- YOUR INSTRUCTIONS -
The expected result is the material below, reproduced exactly from its first line through the line containing "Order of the".

- DATA PROVIDED -
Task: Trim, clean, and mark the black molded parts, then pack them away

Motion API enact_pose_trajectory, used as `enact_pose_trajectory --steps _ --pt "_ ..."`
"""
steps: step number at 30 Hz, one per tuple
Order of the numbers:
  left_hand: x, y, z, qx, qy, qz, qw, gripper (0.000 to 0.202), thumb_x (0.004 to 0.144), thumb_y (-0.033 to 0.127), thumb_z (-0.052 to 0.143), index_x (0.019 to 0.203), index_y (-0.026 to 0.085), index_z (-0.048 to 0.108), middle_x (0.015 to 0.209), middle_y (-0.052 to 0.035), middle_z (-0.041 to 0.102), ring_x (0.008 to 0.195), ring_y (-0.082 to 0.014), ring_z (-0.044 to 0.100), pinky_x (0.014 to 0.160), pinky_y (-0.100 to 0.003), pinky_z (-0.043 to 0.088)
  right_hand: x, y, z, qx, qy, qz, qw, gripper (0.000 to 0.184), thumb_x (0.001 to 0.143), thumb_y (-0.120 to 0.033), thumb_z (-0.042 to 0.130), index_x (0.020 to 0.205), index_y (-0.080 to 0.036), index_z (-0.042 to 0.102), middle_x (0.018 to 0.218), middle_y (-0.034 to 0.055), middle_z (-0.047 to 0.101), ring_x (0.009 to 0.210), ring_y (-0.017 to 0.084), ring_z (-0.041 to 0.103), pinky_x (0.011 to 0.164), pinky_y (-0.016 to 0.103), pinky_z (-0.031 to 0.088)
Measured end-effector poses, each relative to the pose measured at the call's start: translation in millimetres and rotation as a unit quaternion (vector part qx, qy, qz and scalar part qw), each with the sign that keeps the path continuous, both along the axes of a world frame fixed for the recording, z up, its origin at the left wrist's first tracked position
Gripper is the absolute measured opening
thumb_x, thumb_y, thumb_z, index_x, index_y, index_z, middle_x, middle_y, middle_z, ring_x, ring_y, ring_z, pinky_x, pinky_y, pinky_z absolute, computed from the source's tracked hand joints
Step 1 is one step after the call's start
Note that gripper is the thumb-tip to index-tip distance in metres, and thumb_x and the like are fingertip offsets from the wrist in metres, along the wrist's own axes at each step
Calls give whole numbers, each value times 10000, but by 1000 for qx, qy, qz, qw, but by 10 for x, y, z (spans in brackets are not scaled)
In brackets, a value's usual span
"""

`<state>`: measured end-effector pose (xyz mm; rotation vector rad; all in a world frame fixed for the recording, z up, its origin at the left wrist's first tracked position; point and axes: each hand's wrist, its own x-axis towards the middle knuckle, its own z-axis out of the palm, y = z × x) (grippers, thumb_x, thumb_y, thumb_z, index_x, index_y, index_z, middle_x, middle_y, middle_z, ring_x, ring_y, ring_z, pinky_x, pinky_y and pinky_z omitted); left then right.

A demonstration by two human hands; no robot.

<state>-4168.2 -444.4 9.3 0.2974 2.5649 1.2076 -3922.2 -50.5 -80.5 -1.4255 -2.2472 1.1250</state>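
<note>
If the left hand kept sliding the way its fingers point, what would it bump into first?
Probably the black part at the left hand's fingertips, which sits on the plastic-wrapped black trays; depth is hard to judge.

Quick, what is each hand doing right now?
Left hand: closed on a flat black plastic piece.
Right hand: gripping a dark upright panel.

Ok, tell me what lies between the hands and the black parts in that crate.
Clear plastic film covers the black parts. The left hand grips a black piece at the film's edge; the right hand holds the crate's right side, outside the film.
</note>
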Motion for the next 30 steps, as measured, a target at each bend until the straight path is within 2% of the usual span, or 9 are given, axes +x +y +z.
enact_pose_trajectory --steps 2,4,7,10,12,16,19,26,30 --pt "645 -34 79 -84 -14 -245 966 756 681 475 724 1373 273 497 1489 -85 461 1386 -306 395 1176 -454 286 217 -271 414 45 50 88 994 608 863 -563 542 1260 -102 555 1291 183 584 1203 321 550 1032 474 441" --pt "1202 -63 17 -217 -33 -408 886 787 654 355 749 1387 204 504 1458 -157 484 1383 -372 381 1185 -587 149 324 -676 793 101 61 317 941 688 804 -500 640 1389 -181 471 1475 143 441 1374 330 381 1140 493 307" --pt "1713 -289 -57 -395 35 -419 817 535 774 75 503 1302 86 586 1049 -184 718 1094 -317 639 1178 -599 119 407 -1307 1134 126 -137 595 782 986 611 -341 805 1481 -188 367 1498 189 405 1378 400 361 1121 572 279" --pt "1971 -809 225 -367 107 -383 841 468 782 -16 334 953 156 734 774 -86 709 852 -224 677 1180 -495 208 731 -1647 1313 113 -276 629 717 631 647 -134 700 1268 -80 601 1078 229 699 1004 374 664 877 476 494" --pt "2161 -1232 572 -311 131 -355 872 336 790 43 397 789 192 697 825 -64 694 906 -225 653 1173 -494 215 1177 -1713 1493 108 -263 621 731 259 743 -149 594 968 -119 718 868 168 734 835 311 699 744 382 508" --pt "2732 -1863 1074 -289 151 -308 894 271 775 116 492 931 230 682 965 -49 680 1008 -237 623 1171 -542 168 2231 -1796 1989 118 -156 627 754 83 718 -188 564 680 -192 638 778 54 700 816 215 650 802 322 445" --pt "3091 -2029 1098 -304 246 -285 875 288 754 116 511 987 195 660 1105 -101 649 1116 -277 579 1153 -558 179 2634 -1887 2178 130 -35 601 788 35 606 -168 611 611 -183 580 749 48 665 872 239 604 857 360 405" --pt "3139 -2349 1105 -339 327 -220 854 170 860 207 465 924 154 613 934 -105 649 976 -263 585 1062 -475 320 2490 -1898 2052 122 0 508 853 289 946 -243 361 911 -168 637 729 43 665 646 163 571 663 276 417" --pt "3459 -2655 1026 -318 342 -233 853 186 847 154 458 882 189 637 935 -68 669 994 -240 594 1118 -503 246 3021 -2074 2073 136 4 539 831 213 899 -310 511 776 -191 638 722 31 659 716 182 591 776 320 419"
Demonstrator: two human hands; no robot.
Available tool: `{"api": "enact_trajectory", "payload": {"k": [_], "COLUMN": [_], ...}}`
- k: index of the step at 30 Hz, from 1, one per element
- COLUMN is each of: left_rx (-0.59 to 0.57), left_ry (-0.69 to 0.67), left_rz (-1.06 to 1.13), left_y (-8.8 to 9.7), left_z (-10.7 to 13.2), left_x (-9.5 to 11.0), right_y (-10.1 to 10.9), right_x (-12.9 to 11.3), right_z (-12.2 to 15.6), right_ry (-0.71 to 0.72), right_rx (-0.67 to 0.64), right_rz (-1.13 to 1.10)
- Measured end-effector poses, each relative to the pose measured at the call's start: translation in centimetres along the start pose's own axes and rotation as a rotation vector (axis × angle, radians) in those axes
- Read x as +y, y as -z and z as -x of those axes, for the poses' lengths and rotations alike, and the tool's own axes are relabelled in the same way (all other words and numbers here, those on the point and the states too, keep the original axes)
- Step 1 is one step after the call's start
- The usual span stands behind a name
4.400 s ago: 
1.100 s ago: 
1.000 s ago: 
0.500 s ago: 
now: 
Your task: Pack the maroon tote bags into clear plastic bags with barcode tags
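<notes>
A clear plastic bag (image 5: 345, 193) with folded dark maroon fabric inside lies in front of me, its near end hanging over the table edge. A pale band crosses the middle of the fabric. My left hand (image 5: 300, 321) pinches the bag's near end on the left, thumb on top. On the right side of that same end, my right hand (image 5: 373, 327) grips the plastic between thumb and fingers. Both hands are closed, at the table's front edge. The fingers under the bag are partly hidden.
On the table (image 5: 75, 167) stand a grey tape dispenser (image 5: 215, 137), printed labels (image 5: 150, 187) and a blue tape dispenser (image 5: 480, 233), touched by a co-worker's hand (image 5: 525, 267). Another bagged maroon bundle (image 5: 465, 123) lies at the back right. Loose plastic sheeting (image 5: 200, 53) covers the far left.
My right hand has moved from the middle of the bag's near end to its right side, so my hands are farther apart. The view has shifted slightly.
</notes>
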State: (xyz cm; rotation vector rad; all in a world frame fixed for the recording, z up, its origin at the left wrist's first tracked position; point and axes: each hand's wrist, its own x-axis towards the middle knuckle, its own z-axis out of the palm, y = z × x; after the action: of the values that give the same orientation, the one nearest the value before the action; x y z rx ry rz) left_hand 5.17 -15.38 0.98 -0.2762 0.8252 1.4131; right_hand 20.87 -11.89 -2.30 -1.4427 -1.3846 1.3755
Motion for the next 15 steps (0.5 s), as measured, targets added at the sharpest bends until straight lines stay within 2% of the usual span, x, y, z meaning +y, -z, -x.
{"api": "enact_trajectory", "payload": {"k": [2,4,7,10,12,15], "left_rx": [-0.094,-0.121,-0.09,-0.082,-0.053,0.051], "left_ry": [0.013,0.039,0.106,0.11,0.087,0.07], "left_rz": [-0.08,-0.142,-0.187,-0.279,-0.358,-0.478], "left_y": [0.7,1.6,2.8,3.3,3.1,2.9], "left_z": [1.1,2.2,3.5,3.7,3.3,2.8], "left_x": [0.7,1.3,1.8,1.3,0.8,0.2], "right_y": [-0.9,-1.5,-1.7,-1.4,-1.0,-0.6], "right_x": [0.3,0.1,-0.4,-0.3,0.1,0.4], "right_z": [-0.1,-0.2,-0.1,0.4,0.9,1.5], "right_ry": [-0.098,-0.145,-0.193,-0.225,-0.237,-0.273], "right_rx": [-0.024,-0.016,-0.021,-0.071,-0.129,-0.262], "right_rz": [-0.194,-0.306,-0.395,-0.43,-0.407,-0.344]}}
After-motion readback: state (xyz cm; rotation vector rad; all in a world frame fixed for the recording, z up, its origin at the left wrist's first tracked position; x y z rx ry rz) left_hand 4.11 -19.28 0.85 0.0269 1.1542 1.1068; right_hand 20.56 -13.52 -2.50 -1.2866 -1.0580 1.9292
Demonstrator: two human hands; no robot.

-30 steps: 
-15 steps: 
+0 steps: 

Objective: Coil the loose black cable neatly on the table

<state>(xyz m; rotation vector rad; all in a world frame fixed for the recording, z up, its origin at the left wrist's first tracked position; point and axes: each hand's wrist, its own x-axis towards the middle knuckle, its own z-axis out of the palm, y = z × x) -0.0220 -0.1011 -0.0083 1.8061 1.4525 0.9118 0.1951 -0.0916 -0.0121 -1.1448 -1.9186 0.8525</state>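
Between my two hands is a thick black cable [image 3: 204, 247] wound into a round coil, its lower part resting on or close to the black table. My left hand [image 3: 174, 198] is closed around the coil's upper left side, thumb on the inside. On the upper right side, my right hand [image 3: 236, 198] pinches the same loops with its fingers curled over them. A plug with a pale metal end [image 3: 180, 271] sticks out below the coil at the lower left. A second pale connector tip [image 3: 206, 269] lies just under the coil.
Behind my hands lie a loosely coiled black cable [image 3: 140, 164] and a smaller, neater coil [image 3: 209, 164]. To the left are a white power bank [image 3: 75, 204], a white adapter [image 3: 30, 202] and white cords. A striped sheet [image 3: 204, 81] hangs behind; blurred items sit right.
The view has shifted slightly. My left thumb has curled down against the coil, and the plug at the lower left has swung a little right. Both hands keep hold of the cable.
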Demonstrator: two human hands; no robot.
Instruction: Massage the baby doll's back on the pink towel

- WRITTEN RESPONSE -
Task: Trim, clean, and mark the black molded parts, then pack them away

Motion API enact_pose_trajectory, used as `enact_pose_trajectory --steps _ --pt "_ ..."`
"""
steps: step number at 30 Hz, one per tuple
Order of the numbers:

Besides this answer, nothing more is needed.